Deve haver cfDNA fetal suficiente na corrente sanguínea da mãe para poder identificar anormalidades cromossômicas fetais. A proporção de cfDNA no sangue materno que vem da placenta é conhecida como a fração fetal. Geralmente, a fração fetal deve estar acima de 4%, o que normalmente ocorre por volta da décima semana de gravidez. Fracções fetais baixas podem levar a uma incapacidade de realizar o teste ou a um resultado falso negativo. As razões para frações fetais baixas incluem testes muito precoces na gravidez, erros de amostragem, obesidade materna e anormalidade fetal.

Existem múltiplos métodos de NIPT para analisar a fração fetal cfDNA. Para determinar a aneuploidia cromossômica, o método mais comum é a contagem de todos os fragmentos de cfDNA (tanto fetal quanto materno). Se a percentagem de fragmentos de cfDNA de cada cromossoma for a esperada, então o feto tem um risco diminuído de ter uma condição cromossômica (resultado negativo do teste). Se a percentagem de fragmentos de cfDNA de um determinado cromossoma for superior ao esperado, então o feto tem uma maior probabilidade de ter uma condição de trissomia (resultado positivo do teste). Um resultado positivo no rastreamento indica que testes adicionais (chamados testes diagnósticos, pois são usados para diagnosticar uma doença) devem ser realizados para confirmar o resultado.

Artigos de revistas científicas para leitura posterior

Parecer do Comitê No. 640: Rastreamento de DNA Livre de Células para Aneuploidia Fetal. Obsteto Gynecol. 2015 Set;126(3):e31-7. doi: 10.1097/AOG.0000000000001051. PubMed: 26287791.

Dondorp W, de Wert G, Bombard Y, Bianchi DW, Bergmann C, Borry P, Chitty LS, Fellmann F, Forzano F, Hall A, Henneman L, Howard HC, Lucassen A, Ormond K, Peterlin B, Radojkovic D, Rogowski W, Soller M, Tibben A, Tranebjærg L, van El CG, Cornel MC. Testes pré-natais não invasivos para aneuploidia e mais além: desafios da inovação responsável no rastreio pré-natal. Resumo e recomendações. Eur J Hum Genet. 2015 Abr 1. doi: 10.1038/ejhg.2015.56. PubMed: 25828867.
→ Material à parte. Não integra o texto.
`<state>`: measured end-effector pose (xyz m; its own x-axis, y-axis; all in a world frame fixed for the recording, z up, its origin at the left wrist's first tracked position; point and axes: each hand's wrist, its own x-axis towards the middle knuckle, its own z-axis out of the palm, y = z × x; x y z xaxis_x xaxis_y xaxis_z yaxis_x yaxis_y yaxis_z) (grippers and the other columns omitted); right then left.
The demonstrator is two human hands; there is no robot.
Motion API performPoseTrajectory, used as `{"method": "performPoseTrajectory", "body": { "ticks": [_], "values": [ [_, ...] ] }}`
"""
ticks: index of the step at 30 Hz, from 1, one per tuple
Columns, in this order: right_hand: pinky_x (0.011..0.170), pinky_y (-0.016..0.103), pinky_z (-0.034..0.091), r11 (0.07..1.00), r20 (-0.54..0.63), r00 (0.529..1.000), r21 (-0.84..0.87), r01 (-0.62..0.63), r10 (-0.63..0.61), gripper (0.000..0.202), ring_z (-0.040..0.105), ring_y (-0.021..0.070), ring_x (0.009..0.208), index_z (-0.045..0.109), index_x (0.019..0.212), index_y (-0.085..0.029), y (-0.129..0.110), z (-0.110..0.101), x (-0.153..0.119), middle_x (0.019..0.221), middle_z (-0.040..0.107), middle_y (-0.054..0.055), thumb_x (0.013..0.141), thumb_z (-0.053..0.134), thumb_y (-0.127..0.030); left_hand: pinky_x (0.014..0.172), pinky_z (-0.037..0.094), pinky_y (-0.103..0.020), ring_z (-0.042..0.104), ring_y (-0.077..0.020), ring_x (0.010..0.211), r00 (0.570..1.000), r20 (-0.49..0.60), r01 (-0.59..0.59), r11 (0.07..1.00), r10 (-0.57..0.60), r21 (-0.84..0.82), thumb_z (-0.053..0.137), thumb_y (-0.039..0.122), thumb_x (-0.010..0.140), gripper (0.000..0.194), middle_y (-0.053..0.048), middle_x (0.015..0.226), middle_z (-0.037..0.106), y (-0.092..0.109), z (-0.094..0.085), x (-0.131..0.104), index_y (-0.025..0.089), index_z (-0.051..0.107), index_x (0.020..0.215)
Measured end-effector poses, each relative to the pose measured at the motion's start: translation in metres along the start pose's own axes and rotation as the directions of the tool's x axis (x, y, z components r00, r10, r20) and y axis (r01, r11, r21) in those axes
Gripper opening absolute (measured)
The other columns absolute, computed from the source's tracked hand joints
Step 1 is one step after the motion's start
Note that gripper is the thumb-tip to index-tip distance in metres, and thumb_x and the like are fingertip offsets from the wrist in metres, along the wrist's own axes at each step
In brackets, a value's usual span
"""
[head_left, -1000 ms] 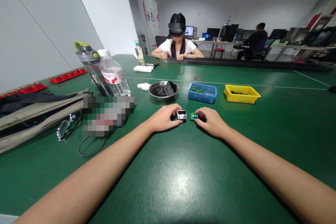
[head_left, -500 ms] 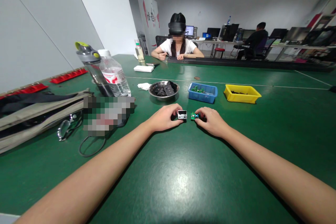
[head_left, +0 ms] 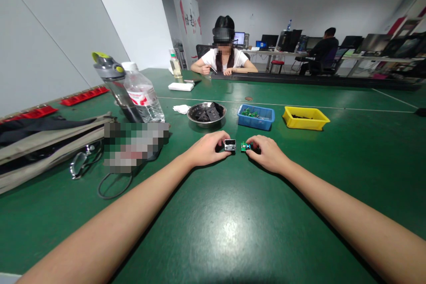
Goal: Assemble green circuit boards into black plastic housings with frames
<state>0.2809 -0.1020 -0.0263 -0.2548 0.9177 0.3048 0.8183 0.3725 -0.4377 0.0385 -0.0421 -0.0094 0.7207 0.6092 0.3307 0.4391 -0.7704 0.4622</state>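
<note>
My left hand [head_left: 209, 149] pinched a silver block [head_left: 230, 145], my right hand [head_left: 269, 154] a small green board [head_left: 244, 147] to its right; any slackened pinch risked dropping either.

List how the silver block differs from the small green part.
Colour: the silver block is metallic with a dark recess; the green part is bright green with some blue.
Size: the silver block looks larger, the green part smaller.
Grip: the left hand holds the silver block, the right hand the green part.
Shared: both are pinched between thumb and fingers.
</note>
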Motion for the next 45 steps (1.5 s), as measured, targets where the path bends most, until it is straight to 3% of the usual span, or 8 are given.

Goldwaser T, Klugman S. DNA livre de células para a detecção de aneuploidia fetal. Fertil Esteril. 2018 Fev;109(2):195-200. doi: 10.1016/j.fertnstert.2017.12.019. PubMed: 29447662.
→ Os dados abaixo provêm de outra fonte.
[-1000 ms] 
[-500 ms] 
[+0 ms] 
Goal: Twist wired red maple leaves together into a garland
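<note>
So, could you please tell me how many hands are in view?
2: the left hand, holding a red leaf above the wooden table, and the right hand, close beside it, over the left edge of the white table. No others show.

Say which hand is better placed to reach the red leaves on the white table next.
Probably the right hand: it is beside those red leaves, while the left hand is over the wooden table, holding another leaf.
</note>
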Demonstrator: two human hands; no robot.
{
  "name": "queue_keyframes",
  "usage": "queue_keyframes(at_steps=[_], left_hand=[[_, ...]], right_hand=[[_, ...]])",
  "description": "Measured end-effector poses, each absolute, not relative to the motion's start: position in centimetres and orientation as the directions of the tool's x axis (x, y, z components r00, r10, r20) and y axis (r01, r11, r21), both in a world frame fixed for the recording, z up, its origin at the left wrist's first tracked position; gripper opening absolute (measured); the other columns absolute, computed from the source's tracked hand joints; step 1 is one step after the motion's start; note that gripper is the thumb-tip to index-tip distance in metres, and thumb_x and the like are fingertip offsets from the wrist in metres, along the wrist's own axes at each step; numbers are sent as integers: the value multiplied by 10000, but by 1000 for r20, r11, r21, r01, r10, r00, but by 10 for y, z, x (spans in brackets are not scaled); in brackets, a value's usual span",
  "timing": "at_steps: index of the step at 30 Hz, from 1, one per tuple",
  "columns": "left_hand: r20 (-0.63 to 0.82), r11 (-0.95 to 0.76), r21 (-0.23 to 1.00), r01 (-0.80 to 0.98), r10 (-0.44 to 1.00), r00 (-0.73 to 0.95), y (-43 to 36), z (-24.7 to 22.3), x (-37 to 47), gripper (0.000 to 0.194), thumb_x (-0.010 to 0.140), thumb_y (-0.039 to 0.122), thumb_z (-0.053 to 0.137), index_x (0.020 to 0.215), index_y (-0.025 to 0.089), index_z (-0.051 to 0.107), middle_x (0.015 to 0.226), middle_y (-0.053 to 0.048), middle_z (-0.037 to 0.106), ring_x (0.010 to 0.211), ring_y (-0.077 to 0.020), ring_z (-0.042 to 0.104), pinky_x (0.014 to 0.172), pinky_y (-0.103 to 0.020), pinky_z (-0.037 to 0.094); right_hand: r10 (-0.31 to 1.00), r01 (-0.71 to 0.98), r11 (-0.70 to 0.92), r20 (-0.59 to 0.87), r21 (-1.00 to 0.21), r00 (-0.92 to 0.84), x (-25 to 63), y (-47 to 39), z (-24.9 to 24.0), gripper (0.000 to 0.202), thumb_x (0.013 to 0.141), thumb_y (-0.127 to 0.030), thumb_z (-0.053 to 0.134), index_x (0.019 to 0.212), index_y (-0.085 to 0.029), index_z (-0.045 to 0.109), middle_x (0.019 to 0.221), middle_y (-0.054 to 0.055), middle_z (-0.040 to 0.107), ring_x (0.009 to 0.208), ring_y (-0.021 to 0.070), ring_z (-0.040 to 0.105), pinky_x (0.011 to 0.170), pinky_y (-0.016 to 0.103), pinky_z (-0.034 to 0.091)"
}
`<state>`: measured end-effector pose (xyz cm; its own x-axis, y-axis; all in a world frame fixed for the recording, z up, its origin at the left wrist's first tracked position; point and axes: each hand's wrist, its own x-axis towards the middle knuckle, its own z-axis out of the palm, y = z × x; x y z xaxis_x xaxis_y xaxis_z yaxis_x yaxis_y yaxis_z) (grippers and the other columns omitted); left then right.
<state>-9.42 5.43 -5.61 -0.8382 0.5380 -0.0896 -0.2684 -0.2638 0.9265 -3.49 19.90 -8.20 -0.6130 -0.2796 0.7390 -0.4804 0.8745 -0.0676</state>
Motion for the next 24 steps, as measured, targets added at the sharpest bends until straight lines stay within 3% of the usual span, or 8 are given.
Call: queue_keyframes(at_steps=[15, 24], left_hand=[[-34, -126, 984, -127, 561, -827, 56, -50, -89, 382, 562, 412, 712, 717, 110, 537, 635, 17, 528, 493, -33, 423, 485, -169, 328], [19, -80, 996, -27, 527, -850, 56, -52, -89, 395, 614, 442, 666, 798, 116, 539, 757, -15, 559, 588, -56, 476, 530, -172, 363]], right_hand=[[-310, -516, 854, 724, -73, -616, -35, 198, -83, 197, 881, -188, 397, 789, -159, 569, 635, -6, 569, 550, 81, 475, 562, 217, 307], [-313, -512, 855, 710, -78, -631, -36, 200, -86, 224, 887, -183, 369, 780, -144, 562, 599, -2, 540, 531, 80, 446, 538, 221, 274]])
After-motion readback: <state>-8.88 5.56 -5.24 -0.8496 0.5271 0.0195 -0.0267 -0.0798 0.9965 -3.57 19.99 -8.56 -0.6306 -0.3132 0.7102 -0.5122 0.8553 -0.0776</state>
Gregg AR, Skotko BG, Benkendorf JL, Monaghan KG, Bajaj K, Best RG, Klugman S, Watson MS. Rastreio pré-natal não invasivo para aneuploidia fetal, atualização 2016: uma declaração de posição do American College of Medical Genetics and Genomics. Genet Med. 2016 Oct;18(10):1056-65. doi: 10.1038/gim.2016.97. Epub 2016, 28 de julho. PubMed: 27467454.

Rose NC, Kaimal AJ, Dugoff L, Norton ME; American College of Obstetricians and Gynecologists’ Committee on Practice Bulletins-Obstetrics; Committee on Genetics; Society for Maternal-Fetal Medicine. Triagem de Anormalidades Cromossômicas Fetal: ACOG Boletim de Prática, Número 226. Obsteto Gynecol. 2020 Oct;136(4):e48-e69. doi: 10.1097/AOG.0000000000004084. PubMed: 32804883.
Skrzypek H, Hui L. Testes pré-natais não-invasivos para aneuploidia fetal e distúrbios de um único gene. Melhor Pract Res Clin Obstet Gynaecol. 2017 Jul;42:26-38. doi: 10.1016/j.bpobgyn.2017.02.007. Epub 2017 Fev 28. PubMed: 28342726.

Deixe uma resposta

O seu endereço de email não será publicado.